* **Exercise prompt**
Every line below must be given again exactly.

* **Recorded information**
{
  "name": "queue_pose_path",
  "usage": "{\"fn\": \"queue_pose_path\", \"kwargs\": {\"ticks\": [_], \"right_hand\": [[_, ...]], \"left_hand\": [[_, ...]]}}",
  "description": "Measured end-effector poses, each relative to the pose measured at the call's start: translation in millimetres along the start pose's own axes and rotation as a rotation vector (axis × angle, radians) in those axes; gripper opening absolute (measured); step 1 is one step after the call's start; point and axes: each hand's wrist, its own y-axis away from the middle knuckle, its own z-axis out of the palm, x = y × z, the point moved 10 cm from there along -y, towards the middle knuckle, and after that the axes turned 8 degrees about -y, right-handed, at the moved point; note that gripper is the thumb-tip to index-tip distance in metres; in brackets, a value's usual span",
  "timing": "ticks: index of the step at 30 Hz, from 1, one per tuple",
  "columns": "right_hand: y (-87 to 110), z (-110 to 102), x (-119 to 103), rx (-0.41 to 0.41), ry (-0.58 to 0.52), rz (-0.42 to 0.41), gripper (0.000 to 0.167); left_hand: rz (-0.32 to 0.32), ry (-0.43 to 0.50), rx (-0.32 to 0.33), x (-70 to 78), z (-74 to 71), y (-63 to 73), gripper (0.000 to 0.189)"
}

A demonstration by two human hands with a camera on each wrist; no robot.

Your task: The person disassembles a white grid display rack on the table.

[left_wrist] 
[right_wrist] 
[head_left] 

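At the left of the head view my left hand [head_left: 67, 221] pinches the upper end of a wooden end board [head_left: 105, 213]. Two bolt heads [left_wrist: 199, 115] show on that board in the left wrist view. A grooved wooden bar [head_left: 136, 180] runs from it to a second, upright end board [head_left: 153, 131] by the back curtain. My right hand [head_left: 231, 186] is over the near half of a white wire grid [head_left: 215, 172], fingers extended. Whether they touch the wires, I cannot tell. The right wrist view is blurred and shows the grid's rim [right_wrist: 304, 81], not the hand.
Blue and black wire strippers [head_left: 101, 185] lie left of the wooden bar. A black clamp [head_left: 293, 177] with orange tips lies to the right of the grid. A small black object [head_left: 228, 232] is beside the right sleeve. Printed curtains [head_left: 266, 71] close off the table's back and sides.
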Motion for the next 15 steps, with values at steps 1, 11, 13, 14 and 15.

* **Written answer**
{
  "name": "queue_pose_path",
  "usage": "{\"fn\": \"queue_pose_path\", \"kwargs\": {\"ticks\": [_], \"right_hand\": [[_, ...]], \"left_hand\": [[_, ...]]}}",
  "description": "Measured end-effector poses, each relative to the pose measured at the call's start: translation in millimetres along the start pose's own axes and rotation as a rotation vector (axis × angle, radians) in those axes; gripper opening absolute (measured); step 1 is one step after the call's start; point and axes: each hand's wrist, its own y-axis away from the middle knuckle, its own z-axis out of the palm, x = y × z, the point moved 10 cm from there along -y, towards the middle knuckle, and after that the axes turned 8 degrees about -y, right-handed, at the moved point; note that gripper is the thumb-tip to index-tip distance in metres; in brackets, a value's usual span",
  "timing": "ticks: index of the step at 30 Hz, from 1, one per tuple",
  "columns": "right_hand: y (-87 to 110), z (-110 to 102), x (-119 to 103), rx (-0.41 to 0.41), ry (-0.58 to 0.52), rz (-0.42 to 0.41), gripper (0.000 to 0.167); left_hand: rz (-0.32 to 0.32), ry (-0.43 to 0.50), rx (-0.32 to 0.33), x (-70 to 78), z (-74 to 71), y (-63 to 73), gripper (0.000 to 0.189)"
}

A demonstration by two human hands with a camera on each wrist; no robot.

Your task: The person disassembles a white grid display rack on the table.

[left_wrist] 
[right_wrist] 
[head_left] 

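At the left of the head view my left hand [head_left: 67, 221] pinches the upper end of a wooden end board [head_left: 105, 213]. Two bolt heads [left_wrist: 199, 115] show on that board in the left wrist view. A grooved wooden bar [head_left: 136, 180] runs from it to a second, upright end board [head_left: 153, 131] by the back curtain. My right hand [head_left: 231, 186] is over the near half of a white wire grid [head_left: 215, 172], fingers extended. Whether they touch the wires, I cannot tell. The right wrist view is blurred and shows the grid's rim [right_wrist: 304, 81], not the hand.
Blue and black wire strippers [head_left: 101, 185] lie left of the wooden bar. A black clamp [head_left: 293, 177] with orange tips lies to the right of the grid. A small black object [head_left: 228, 232] is beside the right sleeve. Printed curtains [head_left: 266, 71] close off the table's back and sides.
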Motion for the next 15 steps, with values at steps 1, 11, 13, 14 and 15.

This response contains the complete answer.